Task to carry out
Wherever a line in the records below contains "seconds", copy that line.

Top of Data provided

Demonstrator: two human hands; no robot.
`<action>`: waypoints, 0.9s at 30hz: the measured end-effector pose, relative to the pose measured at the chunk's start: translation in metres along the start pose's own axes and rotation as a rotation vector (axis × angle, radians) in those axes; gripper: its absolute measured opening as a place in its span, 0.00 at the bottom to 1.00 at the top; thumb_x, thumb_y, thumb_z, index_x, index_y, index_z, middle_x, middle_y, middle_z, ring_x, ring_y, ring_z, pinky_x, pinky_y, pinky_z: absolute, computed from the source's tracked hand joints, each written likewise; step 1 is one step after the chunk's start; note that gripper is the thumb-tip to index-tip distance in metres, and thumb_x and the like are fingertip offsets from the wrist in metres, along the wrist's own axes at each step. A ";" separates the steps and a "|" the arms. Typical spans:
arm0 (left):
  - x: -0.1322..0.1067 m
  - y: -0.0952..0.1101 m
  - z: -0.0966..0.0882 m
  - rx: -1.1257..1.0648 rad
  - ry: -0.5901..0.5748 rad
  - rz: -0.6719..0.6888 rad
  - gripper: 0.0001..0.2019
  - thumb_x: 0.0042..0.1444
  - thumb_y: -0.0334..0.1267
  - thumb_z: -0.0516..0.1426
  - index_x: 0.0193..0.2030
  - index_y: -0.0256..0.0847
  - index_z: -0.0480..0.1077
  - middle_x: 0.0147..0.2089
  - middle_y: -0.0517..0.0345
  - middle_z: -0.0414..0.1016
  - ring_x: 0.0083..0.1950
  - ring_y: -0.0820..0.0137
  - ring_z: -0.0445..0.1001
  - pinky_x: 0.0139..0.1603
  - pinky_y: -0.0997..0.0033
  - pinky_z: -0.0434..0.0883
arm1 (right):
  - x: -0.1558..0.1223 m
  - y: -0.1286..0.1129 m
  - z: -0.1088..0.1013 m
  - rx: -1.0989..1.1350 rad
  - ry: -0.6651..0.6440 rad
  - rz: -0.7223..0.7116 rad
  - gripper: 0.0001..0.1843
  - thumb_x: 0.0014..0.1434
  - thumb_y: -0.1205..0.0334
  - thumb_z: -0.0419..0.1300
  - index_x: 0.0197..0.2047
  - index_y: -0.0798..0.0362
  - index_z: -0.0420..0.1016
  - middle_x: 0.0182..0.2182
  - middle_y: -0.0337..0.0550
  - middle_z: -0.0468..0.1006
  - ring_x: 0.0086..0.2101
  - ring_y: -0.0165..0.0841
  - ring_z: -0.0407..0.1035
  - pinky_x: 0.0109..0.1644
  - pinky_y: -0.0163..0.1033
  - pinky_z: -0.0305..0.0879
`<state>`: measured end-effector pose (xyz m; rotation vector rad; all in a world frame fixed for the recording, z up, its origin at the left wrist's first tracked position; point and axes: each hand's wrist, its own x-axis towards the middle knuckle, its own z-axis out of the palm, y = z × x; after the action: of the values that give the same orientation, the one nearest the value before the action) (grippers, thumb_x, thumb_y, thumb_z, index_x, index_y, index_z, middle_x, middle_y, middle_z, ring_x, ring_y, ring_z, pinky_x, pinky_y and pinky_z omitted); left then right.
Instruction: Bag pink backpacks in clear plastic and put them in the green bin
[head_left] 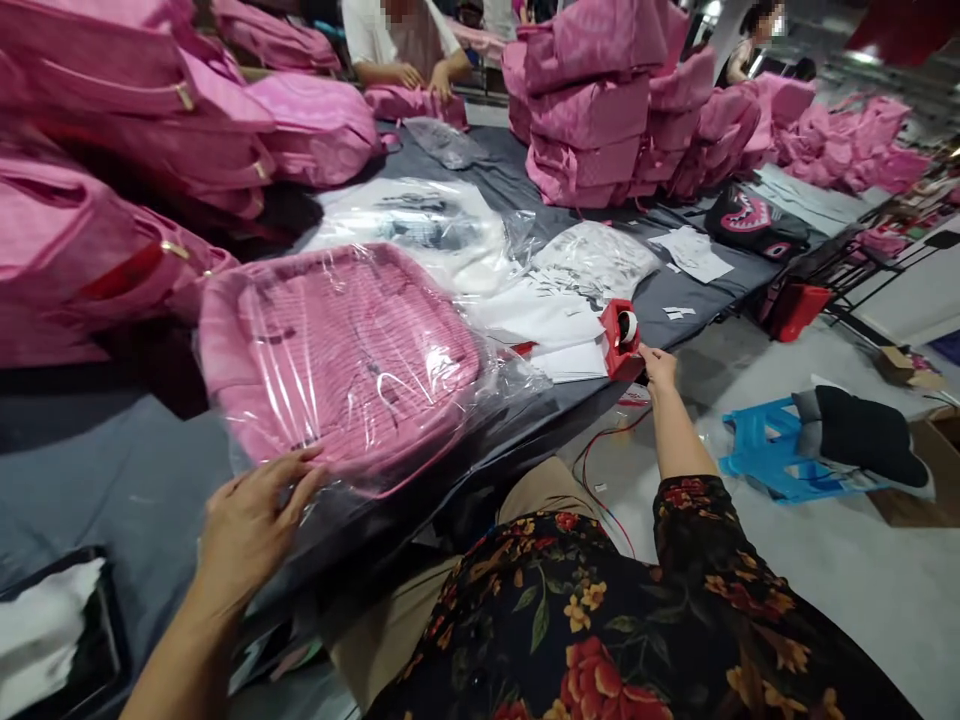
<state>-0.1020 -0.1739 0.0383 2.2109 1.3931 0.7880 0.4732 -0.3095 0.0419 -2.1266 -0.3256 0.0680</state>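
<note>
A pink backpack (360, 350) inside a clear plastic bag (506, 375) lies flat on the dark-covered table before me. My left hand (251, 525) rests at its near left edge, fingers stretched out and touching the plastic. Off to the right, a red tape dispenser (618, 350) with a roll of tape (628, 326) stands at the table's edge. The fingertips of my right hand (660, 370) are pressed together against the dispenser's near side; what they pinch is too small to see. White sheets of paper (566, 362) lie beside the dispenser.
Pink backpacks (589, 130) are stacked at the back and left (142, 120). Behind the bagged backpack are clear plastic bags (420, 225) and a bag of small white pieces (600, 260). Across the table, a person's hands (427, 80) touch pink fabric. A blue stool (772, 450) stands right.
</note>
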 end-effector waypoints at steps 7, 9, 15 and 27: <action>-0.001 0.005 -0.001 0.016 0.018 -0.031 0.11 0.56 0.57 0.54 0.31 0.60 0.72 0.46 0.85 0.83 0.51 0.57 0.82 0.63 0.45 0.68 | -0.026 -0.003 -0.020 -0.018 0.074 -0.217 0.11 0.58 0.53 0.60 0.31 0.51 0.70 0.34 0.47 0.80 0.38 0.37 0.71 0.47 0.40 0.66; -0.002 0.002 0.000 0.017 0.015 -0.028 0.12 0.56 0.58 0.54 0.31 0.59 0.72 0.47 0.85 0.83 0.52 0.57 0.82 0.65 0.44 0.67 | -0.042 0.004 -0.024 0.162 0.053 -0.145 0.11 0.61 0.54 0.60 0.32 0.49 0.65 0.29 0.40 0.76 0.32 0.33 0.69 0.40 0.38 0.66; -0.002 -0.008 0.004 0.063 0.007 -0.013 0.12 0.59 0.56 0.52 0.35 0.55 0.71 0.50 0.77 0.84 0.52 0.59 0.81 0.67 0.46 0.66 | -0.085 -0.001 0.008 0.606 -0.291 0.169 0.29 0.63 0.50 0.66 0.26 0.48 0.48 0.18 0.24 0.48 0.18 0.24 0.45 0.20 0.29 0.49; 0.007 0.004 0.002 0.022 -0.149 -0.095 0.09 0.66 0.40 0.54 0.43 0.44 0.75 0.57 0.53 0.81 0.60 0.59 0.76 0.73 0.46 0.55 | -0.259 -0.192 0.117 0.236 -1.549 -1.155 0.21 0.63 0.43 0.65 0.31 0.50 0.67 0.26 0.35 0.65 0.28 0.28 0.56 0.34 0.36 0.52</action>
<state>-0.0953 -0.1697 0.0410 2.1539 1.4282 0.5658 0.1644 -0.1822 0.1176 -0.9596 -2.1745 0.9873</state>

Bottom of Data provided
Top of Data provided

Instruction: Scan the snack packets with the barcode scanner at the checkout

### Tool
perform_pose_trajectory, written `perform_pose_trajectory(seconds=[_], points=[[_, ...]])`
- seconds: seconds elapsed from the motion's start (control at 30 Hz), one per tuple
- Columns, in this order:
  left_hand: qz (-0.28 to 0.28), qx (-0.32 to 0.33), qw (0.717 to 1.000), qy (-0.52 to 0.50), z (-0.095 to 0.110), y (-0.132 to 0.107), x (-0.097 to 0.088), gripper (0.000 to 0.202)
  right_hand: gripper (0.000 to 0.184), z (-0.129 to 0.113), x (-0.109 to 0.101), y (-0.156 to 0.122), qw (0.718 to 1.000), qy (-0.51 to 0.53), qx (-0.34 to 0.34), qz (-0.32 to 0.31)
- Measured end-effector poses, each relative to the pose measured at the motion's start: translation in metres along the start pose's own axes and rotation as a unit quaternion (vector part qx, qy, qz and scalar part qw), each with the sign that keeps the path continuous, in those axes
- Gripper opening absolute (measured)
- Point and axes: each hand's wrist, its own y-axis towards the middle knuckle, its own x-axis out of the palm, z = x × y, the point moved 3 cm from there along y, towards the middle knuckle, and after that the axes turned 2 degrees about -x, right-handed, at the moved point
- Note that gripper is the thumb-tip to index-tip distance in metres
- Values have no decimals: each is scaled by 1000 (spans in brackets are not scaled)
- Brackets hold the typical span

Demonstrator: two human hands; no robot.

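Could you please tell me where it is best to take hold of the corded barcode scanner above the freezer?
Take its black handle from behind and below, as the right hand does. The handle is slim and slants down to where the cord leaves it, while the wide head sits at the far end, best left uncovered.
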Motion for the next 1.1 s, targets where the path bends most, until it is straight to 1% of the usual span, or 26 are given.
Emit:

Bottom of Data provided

Finished exercise
perform_pose_trajectory, written `perform_pose_trajectory(seconds=[_], points=[[_, ...]])`
- seconds: seconds elapsed from the motion's start (control at 30 Hz), one per tuple

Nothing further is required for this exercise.